Sehr guter Beitrag, den ich nur unterschreiben kann. Auch wenn ich der Meinung bin, dass die Peta nichts mit anständigem und überzeugtem Naturschutz am Hut hat.

Es gibt im Kleinen übrigens viele Beispiele, wie gemeinsame Vereinsabende von Anglern, Jägern und Landwirten mit dem NABU:

https://www.nabu-ohrekreis.de/termine-1/überblick-1/


----------



## Georg Baumann (24. Mai 2018)

*AW: Matze Koch und Gero Hocker zu Peta*

Es geht hier allerdings nicht um Naturschützer wie den NABU, sondern um militante Tierrechtler wie PETA. Das ist ein riesiger Unterschied. Und nur gegen letztere richtet sich der Antrag. Daher unterstütze ich den und würde mich freuen, wenn möglichst viele Angler und Jäger das ebenfalls tun.


----------



## Christian.Siegler (24. Mai 2018)

*AW: Matze Koch und Gero Hocker zu Peta*

Ich habe das auch gerade an zwei für meine Region zuständige Abgeordnete geschickt...
Auf geht's!!!


----------



## Dennis Knoll (24. Mai 2018)

*AW: Matze Koch und Gero Hocker zu Peta*

Selbstverständlich habe auch ich es an drei Abgeordnete geschickt.
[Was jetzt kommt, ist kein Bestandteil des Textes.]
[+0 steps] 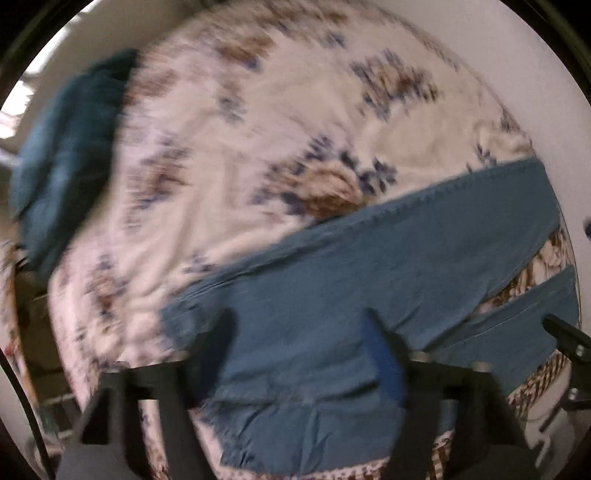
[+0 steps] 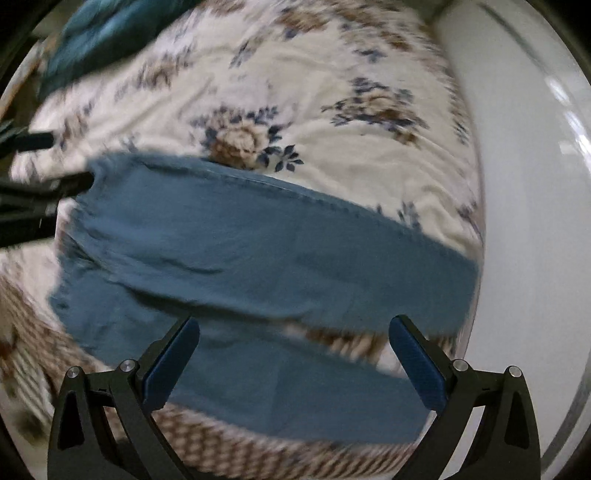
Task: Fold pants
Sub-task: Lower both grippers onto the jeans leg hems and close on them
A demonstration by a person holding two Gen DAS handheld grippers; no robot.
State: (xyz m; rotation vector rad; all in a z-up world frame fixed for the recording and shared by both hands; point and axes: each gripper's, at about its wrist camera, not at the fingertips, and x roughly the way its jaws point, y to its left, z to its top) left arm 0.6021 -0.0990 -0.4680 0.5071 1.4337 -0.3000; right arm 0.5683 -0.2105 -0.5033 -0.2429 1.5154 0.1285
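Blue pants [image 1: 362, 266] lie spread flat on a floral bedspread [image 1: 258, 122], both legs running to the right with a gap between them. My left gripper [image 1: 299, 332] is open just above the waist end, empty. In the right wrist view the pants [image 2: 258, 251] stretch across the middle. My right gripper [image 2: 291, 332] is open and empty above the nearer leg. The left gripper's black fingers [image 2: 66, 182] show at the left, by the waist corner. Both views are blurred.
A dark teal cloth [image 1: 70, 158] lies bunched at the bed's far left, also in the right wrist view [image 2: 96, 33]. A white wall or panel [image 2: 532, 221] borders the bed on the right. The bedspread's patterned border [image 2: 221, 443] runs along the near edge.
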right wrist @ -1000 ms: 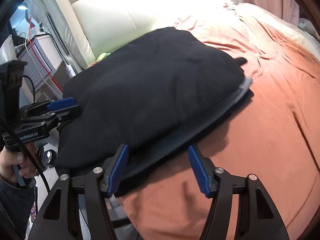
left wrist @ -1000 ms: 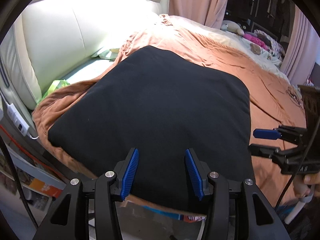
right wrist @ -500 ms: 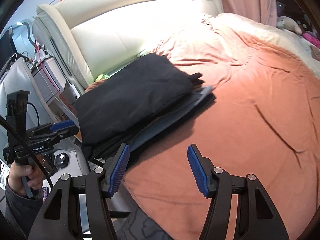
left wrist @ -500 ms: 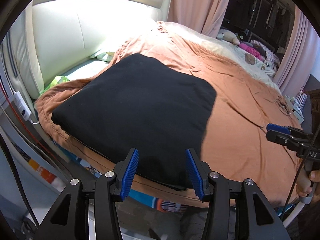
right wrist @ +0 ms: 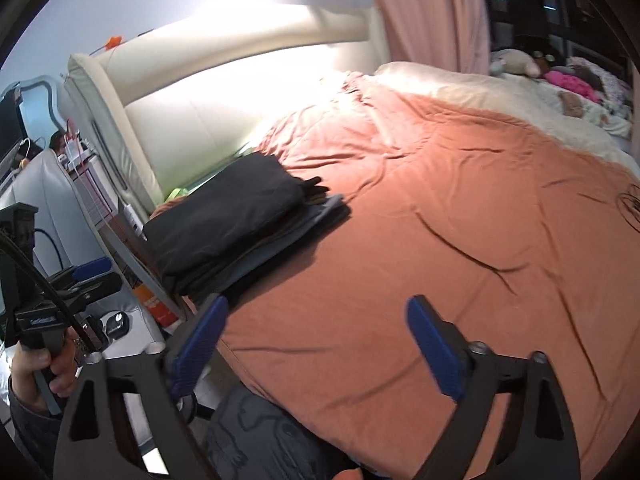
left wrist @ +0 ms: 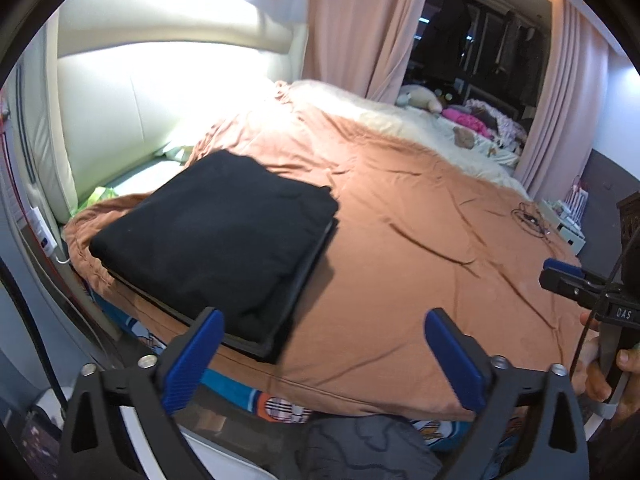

Ob besagtes Schreiben nun optimal war oder nicht, auf jeden Fall sollen die Abgeordneten mitbekommen, dass wir Angler eine Stimme haben. Und wenn diese gemeinsam erhoben wird, dann hat das vielleicht endlich Gewicht. Und da sollte man etwas machen.


@hendrikhoerster
Ein sehr schöner erster Beitrag von dir. Der zeigt in erster Linie, dass nicht alles schwarz oder weiß ist. Denn auch bei Tierschützern(nicht Rechtlern wie PETA) und Veganern gibt es Menschen, die nichts gegen Angeln haben und vor allem das zurücksetzen (C&R) freudig sehen. Erst letztes habe ich positives Feedback von einer mir bekannten Veganerin für ein Angelvideo erhalten, weil ich dort die Fische zurückgesetzt habe.




hendrikhoerster schrieb:


> Trotzdem gibt es auch Dinge die peta aufgedeckt hat, gegen die sich der Protest lohnt!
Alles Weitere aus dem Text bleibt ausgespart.